* Work request
Transcribe the lines below exactly. No image belongs in the transcription.

** Opening Dataset section block **

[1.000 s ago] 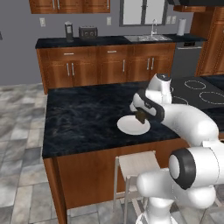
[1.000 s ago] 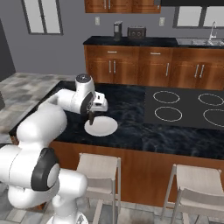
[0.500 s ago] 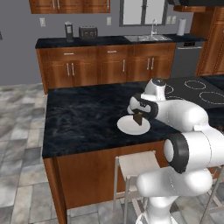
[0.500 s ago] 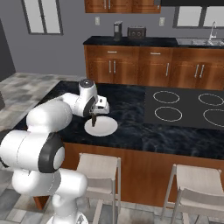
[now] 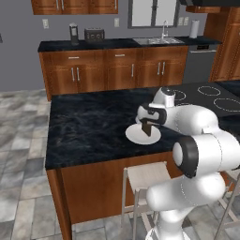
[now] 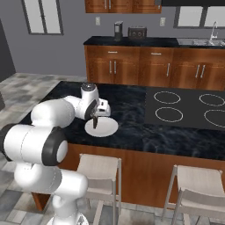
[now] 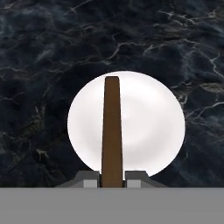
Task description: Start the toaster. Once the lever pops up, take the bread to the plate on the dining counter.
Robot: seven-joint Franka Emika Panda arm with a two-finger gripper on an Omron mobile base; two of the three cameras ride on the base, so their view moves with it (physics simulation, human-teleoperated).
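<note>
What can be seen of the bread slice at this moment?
The bread is a small, thin, dark brown slice, seen edge-on in the hand view as a narrow upright strip. It is clamped between the fingers of the shut gripper, hanging over the middle of the round white plate on the black marbled dining counter. In the left base view its flat face shows just above the plate. Whether its lower edge touches the plate cannot be told.
</note>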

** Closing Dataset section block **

* Solved exercise
[1.000 s ago] 
[1.000 s ago] 
[0.500 s ago] 
[0.500 s ago] 
[now] 
[now] 
[now] 
Task description: Start the toaster. Once the lever pops up, take the bread to the plate on the dining counter.
Robot: seven-joint Franka Emika Panda arm with a two-finger gripper on an Omron mobile base; two of the three cameras ride on the base, so their view moves with it (physics simulation, human-teleoperated).
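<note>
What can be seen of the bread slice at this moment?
The bread is a small, thin, dark brown slice, seen edge-on in the hand view as a narrow upright strip. It is clamped between the fingers of the shut gripper, hanging over the middle of the round white plate on the black marbled dining counter. In the left base view its flat face shows just above the plate. Whether its lower edge touches the plate cannot be told.
</note>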

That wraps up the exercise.